Ford Motor Co. said U.S. auto sales rose in November, led by sales of small sport-utility vehicles.
“There’s reason to feel good about November,” Erich Merkle, Ford’s sales analyst, told reporters today at the company’s Dearborn, Michigan, headquarters. “We think there’s probably a level that would put us in the mid-13-million range as an industry.”
Sales of small SUVs, which include Ford’s Escape, “reign supreme,” he said. Ford includes medium- and heavy-truck sales in its industrywide annual selling rate, which adds about 200,000 to the total.
The November 2010 sales rate was 12.3 million, according to researcher Autodata Corp.
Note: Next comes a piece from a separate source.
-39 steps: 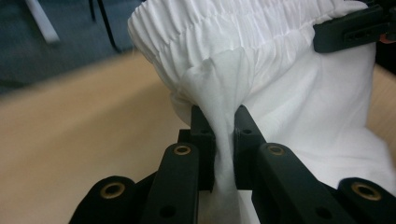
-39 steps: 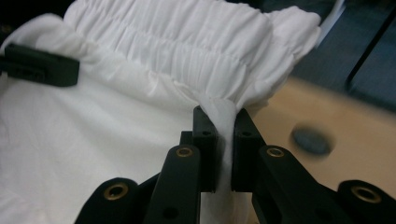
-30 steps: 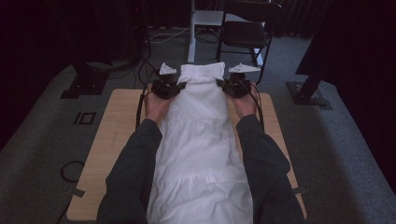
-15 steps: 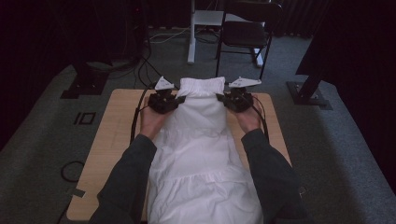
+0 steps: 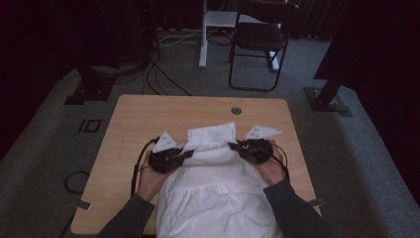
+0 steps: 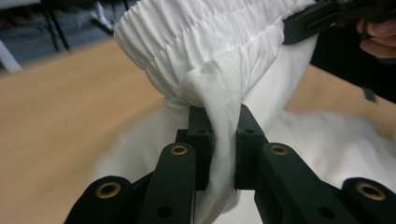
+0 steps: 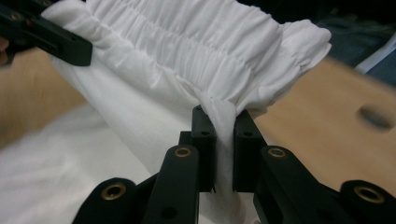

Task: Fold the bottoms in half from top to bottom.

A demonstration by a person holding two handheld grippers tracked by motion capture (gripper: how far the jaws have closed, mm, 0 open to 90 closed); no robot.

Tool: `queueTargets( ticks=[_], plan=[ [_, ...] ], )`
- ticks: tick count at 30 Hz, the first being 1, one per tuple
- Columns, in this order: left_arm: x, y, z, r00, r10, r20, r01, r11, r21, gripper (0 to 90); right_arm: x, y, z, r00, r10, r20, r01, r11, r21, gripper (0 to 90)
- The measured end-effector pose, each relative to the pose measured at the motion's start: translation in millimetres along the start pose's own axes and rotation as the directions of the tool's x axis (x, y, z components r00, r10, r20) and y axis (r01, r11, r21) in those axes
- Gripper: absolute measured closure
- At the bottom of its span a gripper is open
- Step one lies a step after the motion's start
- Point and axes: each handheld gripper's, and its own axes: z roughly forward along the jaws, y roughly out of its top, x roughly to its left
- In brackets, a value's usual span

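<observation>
The white garment [image 5: 213, 198] lies on the desk [image 5: 133, 119], its long axis running from the person's edge toward the far side, with the gathered elastic band [image 5: 210, 134] doubled back onto the body. The left tool [image 5: 184, 154] is clamped on a bunch of cloth at the band's left corner, and the right tool [image 5: 233, 145] pinches the right corner the same way (cloth fills both gaps in the gripper views). The band spans straight between them, level, both hands equally near. The fold line lies crosswise, so the coming move likely turns on keeping both corners abreast.
</observation>
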Motion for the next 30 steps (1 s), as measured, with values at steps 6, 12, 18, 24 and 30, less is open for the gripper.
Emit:
queueTargets(
  ticks=[6,12,18,24,30],
  plan=[
    [-9.3,-58.1,30.7,0.9989,-0.047,0.001,0.046,0.9852,0.165,81.0,16.0,-60.7,26.7,0.9955,0.076,-0.056,-0.067,0.987,0.146,82.1],
    [-15.8,-77.6,43.9,0.9994,-0.014,-0.032,0.020,0.9758,0.218,80.9,22.6,-89.1,49.8,0.9960,0.078,-0.043,-0.063,0.960,0.272,81.7],
    [-11.6,-69.8,50.9,0.9979,-0.049,-0.042,0.058,0.9688,0.241,80.7,15.4,-84.5,63.1,0.9990,0.040,-0.018,-0.033,0.952,0.303,81.8],
    [-5.9,-55.3,68.4,0.9962,-0.011,-0.086,0.032,0.9667,0.254,80.3,-16.3,-68.4,89.0,0.9991,0.040,0.015,-0.043,0.950,0.309,82.1],
    [30.5,-36.2,87.1,0.9844,0.050,-0.169,-0.001,0.9595,0.282,80.1,-38.3,-54.1,111.5,0.9961,0.077,0.043,-0.086,0.950,0.300,82.0]
  ],
)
General Motors Co. (GM) also has said it expects an increase this month. Don Johnson, vice president of U.S. sales, said Nov. 15 at an investor conference that the November sales rate may reach 14 million, which also includes medium- and heavy-duty truck deliveries.
Ford’s U.S. light-vehicle sales rose 6.2 percent in October, less than the industrywide gain of 7.5 percent. Ford’s U.S. market share rose to 16.8 percent this year through October, from 16.7 percent last year, according to Woodcliff, New Jersey-based Autodata.
The second-largest U.S. automaker earned $6.6 billion in the first nine months of the year, as new models like the Fiesta subcompact and Explorer sport-utility vehicle attracted buyers.
Ford has gained consumer consideration because it managed to avoid the bankruptcies that befell its U.S. rivals in 2009. The company borrowed $23.4 billion in late 2006 before credit markets froze, which gave it the cash it needed to weather the recession and invest in new models.
Ford fell 0.1 percent to $9.99 at the close in New York. The shares have fallen 41 percent this year.